Different disciplines of science measure Africa in different ways. Geographers point to a climate that ranges from the burning Sahara to the steamy rain forests of Zaire to the dry savannas of Kenya. Biologists note the astonishing abundance and variety of the continent's wildlife. Epidemiologists speak with horror and fascination of deadly viruses like HIV and Ebola that have come out of the jungle, and of countless undiscovered microbes waiting to emerge.
For anthropologists, however, Africa's most impressive statistics are the ones that measure the enormous diversity of its people. Some 1,300 languages are spoken on the continent, about a third of the world's total. Each represents a distinct ethnic group with its own beliefs and its own rituals and ceremonies--some of which have been performed for hundreds of years.

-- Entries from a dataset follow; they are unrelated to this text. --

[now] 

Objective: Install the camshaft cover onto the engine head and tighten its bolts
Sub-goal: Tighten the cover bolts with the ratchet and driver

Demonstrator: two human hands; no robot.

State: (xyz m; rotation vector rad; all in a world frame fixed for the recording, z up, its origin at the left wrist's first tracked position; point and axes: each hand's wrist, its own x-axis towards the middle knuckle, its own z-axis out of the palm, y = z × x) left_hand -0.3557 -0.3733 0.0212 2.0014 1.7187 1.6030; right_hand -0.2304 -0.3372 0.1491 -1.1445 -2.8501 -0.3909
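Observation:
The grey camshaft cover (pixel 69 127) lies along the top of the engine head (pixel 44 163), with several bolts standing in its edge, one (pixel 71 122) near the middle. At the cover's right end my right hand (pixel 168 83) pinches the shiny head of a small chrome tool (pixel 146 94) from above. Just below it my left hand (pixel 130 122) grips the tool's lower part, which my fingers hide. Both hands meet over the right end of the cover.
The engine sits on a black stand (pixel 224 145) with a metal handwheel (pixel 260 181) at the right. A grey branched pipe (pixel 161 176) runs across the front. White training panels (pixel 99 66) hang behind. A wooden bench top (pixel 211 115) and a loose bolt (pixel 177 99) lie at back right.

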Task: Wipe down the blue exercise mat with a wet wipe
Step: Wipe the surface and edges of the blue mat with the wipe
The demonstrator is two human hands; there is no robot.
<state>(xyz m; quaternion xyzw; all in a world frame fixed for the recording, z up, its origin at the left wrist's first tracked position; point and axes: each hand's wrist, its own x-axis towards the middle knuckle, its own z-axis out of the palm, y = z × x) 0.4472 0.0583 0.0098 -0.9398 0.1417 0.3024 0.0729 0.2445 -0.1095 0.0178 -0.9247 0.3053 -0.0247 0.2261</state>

Yet within a few decades many of these traditions will vanish, or at least change beyond recognition. In many African nations, minority tribes are being culturally assimilated--if not physically wiped out--by the ruling majority; in others, rural villagers are migrating to the melting pots of the cities. Even those who stay behind are finding the lure of Western music, culture and clothing irresistible. Nobody believes the trend can be stopped, or that it is necessarily a bad thing--for example, in the case of female circumcision. But scientists do want to document Africa's existing cultures before it's too late.
That's where photographers Carol Beckwith and Angela Fisher come in. For 25 years, working separately and then together, the two women have crisscrossed the continent from Senegal to Ethiopia, from Morocco to South Africa, observing and documenting traditional native ceremonies. Although not working scientists (Fisher was trained as a sociologist before she switched to photography; Beckwith came to the field from a background in art), they have studied their subjects with the thoroughness of professional researchers, visiting all but seven of Africa's 53 nations and capturing on film most of the rituals that are still practiced on the continent. In some cases, Beckwith and Fisher are the first Westerners the tribes have ever seen.
The result is an unparalleled collection of tens of thousands of photographs, many of them strikingly beautiful, that has been distilled into four books (a fifth will be published in 1998, along with a CD-ROM and a documentary film) and several major articles in National Geographic (another will appear in the October issue). Most important to scholars, though, is the fact that Beckwith and Fisher are making the collection available to researchers--a priceless ethnographic archive that will endure no matter what happens to the tribes. Beckwith and Fisher, says art historian Christine Mullen Kreamer of the National Museum of Natural History in Washington, "are making valuable contributions to the visual anthropology of Africa."